Pasteurisation of soil from an extremely phosphorus-impoverished environment increases phosphorus availability and enhances the facilitative effect of cluster-rooted species on Agonis flexuosa (Myrtaceae)

Soil pasteurisation is commonly used to remove biotic factors that influence plant growth, but it can unavoidably affect some soil abiotic properties. These abiotic changes are often overlooked in extremely phosphorus (P)-impoverished soils, where even slight increases in P availability can influence both plant growth and interspecific interactions. Therefore, we aimed to determine whether pasteurisation of extremely P-impoverished soil affects the growth of Agonis flexuosa and its interaction with Banksia attenuata. In a controlled glasshouse experiment, we evaluated plant growth, root morphological and physiological traits of target species A. flexuosa grown either in monoculture or mixed culture with B. attenuata, in a pasteurised soil treatment (PST) and an inoculated soil treatment (IST), where one-third of the pasteurised soil was replaced with unpasteurised field soil. Soil resin P concentration was 20% higher in PST than in IST. In PST compared with IST, A. flexuosa had two-fold higher leaf P concentration, greater total biomass, developed thicker roots with lower tissue density, and showed higher rhizosheath carboxylate concentrations. Under PST, the total biomass of A. flexuosa was greater when grown with B. attenuata, accompanied by lower rhizosheath acid phosphatase activity than in the absence of B. attenuata. Under IST, the biomass of A. flexuosa was indistinguishable in the presence or absence of B. attenuata. Moreover, in the presence of Banksia, its biomass under PST was only 49% of that under IST. Pasteurisation of soil from extremely P-impoverished soils increased P availability, leading A. flexuosa root traits more towards nutrient absorption and enhancing its facilitation by B. attenuata. These effects were likely due to the release of P from microbial biomass and lower competition for P from microbes. These results demonstrate that attention should be paid to changes in soil nutrient availability due to pasteurisation to avoid misattributing plant responses to other factors.

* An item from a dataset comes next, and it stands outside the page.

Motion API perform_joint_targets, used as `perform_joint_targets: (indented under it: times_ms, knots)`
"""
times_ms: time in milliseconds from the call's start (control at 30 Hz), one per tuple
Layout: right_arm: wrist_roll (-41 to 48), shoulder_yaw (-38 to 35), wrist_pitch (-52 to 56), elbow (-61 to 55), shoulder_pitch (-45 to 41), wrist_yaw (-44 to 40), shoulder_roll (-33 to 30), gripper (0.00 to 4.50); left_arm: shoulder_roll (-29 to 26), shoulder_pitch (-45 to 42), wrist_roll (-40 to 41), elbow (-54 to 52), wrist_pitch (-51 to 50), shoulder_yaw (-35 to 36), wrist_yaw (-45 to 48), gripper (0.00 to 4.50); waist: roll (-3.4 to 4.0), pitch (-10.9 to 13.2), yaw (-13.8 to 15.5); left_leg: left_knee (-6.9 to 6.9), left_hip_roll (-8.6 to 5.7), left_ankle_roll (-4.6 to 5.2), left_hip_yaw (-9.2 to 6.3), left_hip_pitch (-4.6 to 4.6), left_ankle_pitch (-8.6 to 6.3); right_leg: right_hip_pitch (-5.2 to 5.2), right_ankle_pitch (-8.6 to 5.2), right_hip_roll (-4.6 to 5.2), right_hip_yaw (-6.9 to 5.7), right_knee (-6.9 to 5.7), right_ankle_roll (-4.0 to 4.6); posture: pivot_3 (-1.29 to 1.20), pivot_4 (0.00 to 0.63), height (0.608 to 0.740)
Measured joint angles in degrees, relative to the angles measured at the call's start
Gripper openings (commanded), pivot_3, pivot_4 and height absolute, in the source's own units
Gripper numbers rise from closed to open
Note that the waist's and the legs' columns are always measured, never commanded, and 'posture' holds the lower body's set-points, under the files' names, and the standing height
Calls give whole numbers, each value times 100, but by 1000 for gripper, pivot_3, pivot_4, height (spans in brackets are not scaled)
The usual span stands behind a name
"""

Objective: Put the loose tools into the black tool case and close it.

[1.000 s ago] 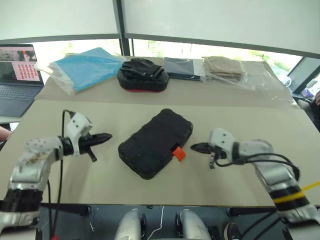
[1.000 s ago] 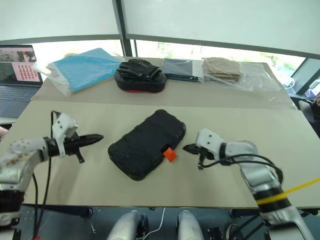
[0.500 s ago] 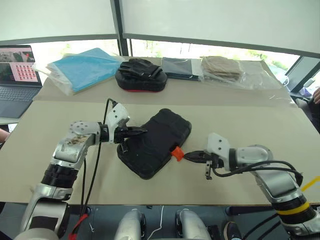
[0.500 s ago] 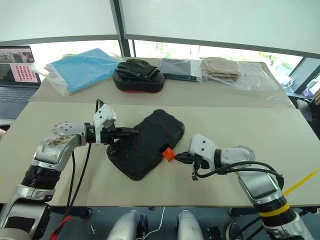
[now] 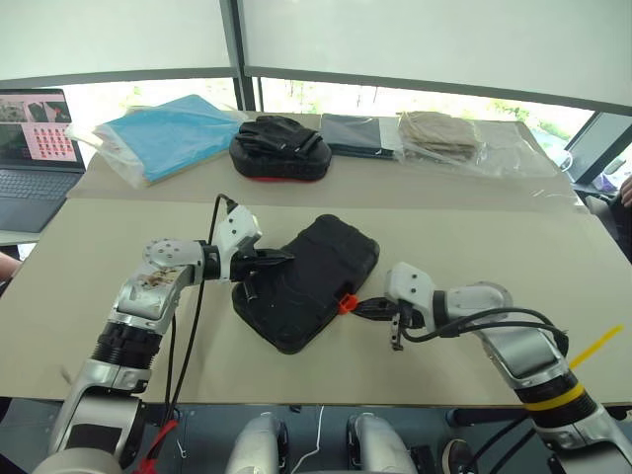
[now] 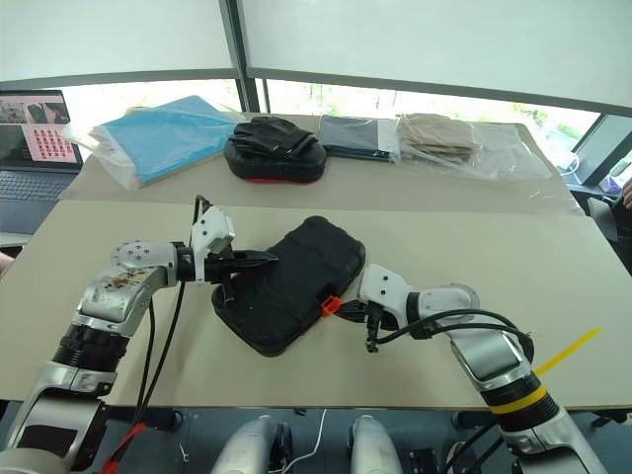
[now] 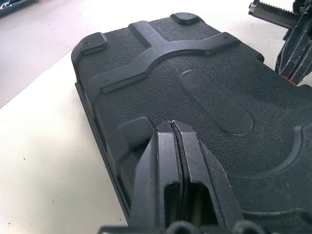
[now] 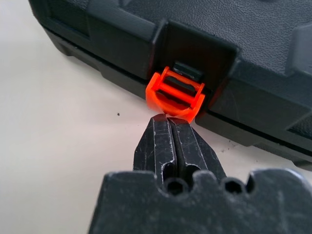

土壤巴氏杀菌（pasteurisation）常用于去除影响植物生长的生物因子，但不可避免地会改变某些土壤非生物特性。在极度缺磷（P）的土壤中，这些非生物变化常被忽视——在这类土壤中，磷有效性的轻微提升即可影响植物生长及种间相互作用。因此，本研究旨在明确极度缺磷土壤的巴氏杀菌是否会影响Agonis flexuosa的生长及其与Banksia attenuata的种间相互作用。在受控温室实验中，我们评估了目标物种A. flexuosa在单作或与B. attenuata混作条件下，于巴氏杀菌土壤处理（PST）和接种土壤处理（IST，即将三分之一巴氏杀菌土壤替换为未杀菌田间土壤）中的生长状况、根系形态及生理性状。PST处理的土壤树脂磷浓度较IST处理高20%。与IST相比，PST处理下A. flexuosa的叶片磷浓度提升一倍，总生物量增加，根系更粗且组织密度更低，根鞘羧酸盐浓度亦更高。PST处理下，A. flexuosa与B. attenuata混作时的总生物量高于单作，且根鞘酸性磷酸酶活性低于单作组。IST处理下，A. flexuosa在有无B. attenuata伴生时的生物量无显著差异。此外，在有Banksia伴生时，PST处理下A. flexuosa的生物量仅为IST处理的49%。极度缺磷土壤的巴氏杀菌提高了磷有效性，使A. flexuosa的根系性状更倾向于养分吸收，并增强了B. attenuata对其的促进作用。这些效应可能源于微生物生物量磷的释放及微生物对磷的竞争减弱。研究结果表明，需关注巴氏杀菌引发的土壤养分有效性变化，以避免将植物响应误归因于其他因素。